**ASSIGNED TASK:** Beneath this line is the data. Output exactly the lines from the line with "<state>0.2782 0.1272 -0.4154" to the line with "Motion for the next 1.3", both ends included, and nothing more.

*** Opening RECORDS FOR THIS EXERCISE ***

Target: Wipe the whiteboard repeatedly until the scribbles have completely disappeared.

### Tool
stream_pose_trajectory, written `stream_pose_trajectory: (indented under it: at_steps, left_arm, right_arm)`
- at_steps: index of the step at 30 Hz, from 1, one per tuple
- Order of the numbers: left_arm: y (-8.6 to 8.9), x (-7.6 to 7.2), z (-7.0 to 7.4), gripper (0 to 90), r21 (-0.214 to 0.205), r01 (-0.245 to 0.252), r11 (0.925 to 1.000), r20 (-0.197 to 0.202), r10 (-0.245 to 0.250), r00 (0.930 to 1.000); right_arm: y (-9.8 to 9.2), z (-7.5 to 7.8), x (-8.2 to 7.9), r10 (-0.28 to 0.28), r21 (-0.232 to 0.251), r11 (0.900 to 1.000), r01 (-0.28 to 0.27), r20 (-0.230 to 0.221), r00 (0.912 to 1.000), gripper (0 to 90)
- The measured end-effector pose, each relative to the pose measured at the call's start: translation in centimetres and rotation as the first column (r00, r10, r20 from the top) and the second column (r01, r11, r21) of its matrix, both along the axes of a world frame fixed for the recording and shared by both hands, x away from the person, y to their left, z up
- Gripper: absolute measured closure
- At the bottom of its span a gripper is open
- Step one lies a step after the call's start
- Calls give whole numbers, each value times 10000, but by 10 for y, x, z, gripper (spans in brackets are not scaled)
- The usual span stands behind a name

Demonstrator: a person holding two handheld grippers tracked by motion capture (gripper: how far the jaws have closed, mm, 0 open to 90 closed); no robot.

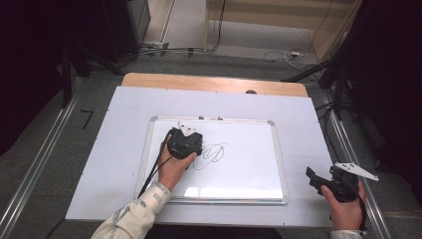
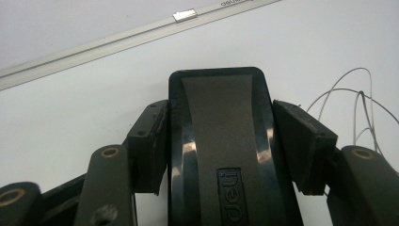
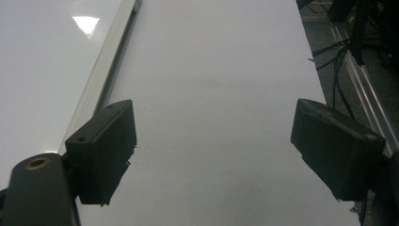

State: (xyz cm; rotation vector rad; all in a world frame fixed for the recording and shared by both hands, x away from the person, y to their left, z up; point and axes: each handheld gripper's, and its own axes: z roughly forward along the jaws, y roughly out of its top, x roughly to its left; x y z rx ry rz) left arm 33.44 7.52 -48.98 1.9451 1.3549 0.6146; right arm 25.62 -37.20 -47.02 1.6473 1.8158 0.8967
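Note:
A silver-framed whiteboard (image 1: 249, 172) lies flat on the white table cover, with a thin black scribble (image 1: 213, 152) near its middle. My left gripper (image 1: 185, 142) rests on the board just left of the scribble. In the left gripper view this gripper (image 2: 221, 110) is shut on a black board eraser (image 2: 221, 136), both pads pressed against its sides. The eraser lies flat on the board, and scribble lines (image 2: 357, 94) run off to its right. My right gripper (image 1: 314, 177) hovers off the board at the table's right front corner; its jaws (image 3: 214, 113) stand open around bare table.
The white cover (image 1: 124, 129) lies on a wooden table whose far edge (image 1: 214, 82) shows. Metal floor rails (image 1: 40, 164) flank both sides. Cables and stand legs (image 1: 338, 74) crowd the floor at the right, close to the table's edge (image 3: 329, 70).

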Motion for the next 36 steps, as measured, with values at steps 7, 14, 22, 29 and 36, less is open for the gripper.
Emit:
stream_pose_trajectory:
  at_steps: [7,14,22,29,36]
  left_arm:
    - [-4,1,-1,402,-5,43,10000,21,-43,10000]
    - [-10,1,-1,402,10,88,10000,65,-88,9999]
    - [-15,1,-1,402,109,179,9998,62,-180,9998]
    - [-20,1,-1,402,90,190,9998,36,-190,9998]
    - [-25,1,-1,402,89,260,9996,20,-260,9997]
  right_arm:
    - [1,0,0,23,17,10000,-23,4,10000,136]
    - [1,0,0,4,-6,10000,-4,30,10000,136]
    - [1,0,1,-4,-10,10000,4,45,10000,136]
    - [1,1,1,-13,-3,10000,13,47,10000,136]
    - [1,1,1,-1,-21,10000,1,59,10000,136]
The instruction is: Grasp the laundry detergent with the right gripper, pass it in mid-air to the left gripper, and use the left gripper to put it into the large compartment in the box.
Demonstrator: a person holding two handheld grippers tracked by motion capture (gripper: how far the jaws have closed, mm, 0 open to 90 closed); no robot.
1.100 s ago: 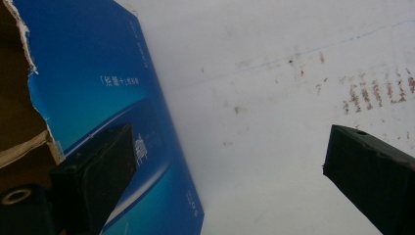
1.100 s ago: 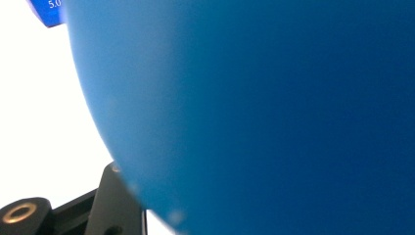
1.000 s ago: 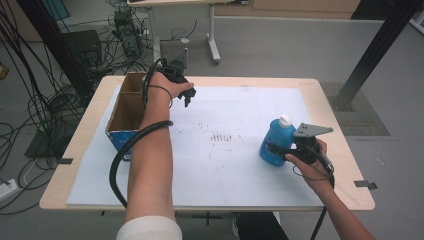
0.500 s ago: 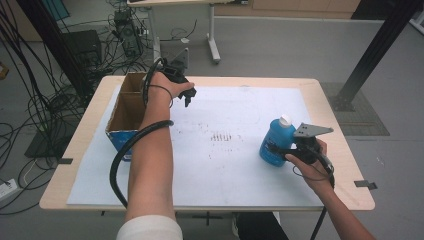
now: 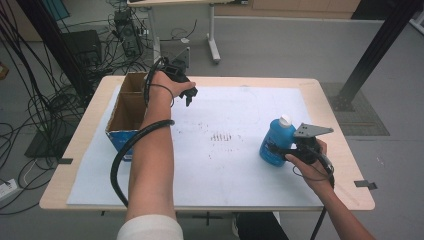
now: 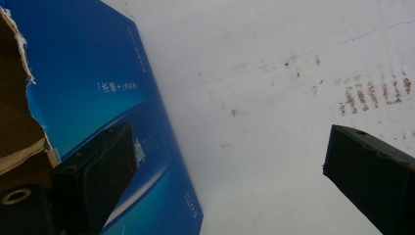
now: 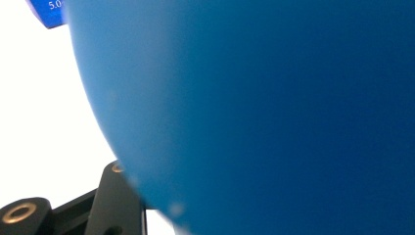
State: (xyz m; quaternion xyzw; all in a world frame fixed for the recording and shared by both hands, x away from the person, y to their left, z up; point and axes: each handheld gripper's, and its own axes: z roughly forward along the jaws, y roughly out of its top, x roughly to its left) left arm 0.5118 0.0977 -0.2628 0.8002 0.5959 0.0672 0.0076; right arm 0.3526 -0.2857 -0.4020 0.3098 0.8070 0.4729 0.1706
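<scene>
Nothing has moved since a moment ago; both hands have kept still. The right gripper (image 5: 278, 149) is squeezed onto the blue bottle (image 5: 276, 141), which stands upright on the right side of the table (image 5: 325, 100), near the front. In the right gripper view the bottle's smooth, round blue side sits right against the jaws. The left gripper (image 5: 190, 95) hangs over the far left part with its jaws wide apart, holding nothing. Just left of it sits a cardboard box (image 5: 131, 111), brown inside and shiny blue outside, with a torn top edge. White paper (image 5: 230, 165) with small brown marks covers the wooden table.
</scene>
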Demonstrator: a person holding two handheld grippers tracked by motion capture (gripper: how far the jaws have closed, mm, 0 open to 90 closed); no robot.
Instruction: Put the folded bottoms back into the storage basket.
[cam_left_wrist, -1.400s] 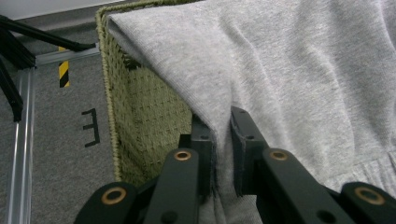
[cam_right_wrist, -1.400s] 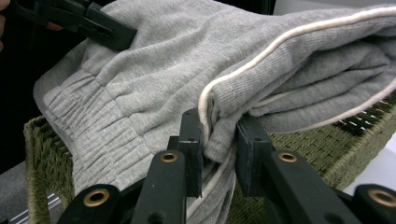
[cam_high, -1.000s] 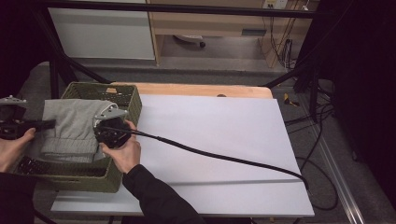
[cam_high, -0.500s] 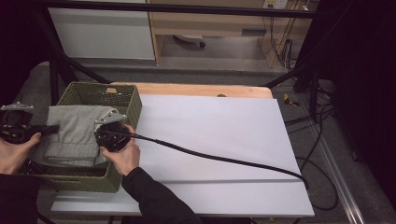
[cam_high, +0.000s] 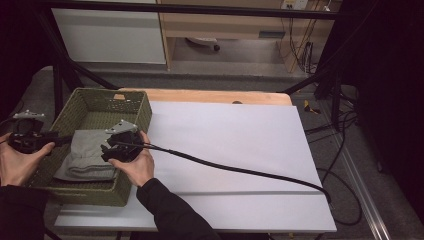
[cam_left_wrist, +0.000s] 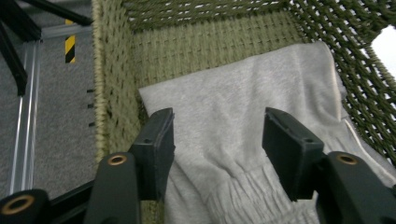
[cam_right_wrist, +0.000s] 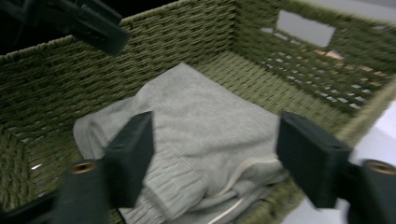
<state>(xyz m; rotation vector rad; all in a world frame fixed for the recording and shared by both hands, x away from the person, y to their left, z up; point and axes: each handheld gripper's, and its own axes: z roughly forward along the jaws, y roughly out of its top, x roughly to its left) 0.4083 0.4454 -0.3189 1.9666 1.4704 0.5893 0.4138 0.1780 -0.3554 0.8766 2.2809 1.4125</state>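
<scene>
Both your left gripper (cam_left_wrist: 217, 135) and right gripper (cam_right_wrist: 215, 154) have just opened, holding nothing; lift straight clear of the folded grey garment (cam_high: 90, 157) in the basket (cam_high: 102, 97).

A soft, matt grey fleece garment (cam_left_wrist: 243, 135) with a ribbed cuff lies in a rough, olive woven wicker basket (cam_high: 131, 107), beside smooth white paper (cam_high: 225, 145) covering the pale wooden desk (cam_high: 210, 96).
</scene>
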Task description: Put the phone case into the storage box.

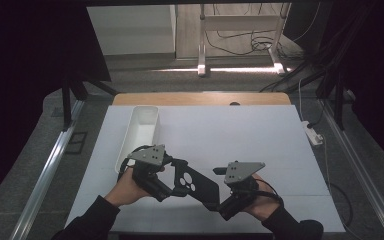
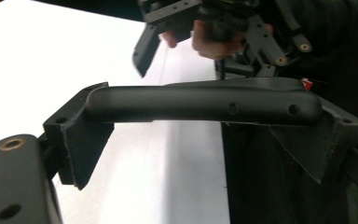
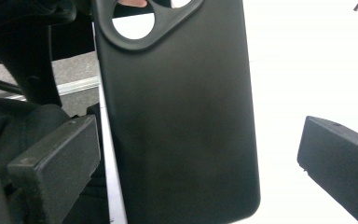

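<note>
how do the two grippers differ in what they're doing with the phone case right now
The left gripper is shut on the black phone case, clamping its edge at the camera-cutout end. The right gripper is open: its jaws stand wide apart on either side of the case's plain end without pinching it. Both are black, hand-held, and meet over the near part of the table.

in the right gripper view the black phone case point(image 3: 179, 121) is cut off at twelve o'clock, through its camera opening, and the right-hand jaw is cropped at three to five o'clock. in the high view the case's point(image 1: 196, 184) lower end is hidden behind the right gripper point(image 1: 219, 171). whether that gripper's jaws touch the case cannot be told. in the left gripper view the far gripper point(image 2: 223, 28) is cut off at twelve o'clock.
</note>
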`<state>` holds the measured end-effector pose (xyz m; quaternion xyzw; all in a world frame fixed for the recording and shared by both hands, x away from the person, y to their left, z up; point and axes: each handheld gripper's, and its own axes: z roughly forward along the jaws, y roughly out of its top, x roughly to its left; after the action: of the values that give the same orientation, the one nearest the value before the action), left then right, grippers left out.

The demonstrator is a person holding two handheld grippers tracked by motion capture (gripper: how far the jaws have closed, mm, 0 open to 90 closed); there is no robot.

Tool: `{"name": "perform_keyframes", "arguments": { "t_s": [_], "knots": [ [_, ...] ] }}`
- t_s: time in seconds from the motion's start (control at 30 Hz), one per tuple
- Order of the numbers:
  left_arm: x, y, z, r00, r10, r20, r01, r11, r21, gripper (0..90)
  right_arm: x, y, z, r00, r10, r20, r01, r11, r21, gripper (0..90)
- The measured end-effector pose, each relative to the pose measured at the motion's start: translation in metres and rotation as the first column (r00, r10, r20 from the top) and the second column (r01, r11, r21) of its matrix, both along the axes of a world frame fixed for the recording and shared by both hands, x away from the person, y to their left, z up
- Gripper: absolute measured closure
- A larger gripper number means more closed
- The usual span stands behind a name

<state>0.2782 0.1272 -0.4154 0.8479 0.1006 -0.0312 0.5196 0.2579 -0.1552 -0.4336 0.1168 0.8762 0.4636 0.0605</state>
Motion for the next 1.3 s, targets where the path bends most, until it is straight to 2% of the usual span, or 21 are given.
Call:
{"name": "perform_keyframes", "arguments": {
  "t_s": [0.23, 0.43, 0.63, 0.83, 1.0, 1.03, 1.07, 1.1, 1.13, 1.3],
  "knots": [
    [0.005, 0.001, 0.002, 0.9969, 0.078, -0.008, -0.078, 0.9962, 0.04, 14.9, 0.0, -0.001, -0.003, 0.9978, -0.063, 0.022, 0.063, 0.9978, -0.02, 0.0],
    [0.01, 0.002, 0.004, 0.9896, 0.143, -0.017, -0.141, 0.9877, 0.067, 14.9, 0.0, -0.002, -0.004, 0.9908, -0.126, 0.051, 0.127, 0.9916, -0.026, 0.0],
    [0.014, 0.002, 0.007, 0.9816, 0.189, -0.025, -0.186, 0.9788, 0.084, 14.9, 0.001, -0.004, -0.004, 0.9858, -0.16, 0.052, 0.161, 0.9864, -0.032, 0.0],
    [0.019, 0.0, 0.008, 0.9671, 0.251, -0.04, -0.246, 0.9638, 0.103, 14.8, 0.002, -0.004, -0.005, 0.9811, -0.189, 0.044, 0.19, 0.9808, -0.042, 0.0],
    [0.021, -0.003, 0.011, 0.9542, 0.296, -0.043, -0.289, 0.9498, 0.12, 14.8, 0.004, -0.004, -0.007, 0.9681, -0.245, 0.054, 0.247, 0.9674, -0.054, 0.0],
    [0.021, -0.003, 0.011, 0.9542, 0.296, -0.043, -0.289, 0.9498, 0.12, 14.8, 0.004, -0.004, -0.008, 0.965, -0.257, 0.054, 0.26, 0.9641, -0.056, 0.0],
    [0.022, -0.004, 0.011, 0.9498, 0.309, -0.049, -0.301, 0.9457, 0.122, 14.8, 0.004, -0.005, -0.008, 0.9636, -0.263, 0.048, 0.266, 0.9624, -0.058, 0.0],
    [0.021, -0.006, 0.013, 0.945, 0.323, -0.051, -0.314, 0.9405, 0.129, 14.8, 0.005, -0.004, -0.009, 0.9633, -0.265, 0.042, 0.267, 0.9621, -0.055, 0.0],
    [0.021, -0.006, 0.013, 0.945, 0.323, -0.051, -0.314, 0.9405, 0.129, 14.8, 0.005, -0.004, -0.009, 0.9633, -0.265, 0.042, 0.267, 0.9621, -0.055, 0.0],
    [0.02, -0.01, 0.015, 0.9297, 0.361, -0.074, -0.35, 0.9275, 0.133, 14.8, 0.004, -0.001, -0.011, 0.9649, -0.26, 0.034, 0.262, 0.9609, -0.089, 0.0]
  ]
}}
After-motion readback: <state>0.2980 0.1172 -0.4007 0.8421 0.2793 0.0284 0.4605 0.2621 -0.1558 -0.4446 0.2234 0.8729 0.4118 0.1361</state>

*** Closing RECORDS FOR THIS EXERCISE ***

**PROBLEM SOLUTION:**
<state>0.2782 0.1272 -0.4154 0.8479 0.1006 -0.0312 0.5196 0.2579 -0.1552 -0.4336 0.1168 0.8762 0.4636 0.0605</state>
Motion for the next 1.3 s, targets where the path bends most, until it is straight to 2% of the usual span, or 21 are given.

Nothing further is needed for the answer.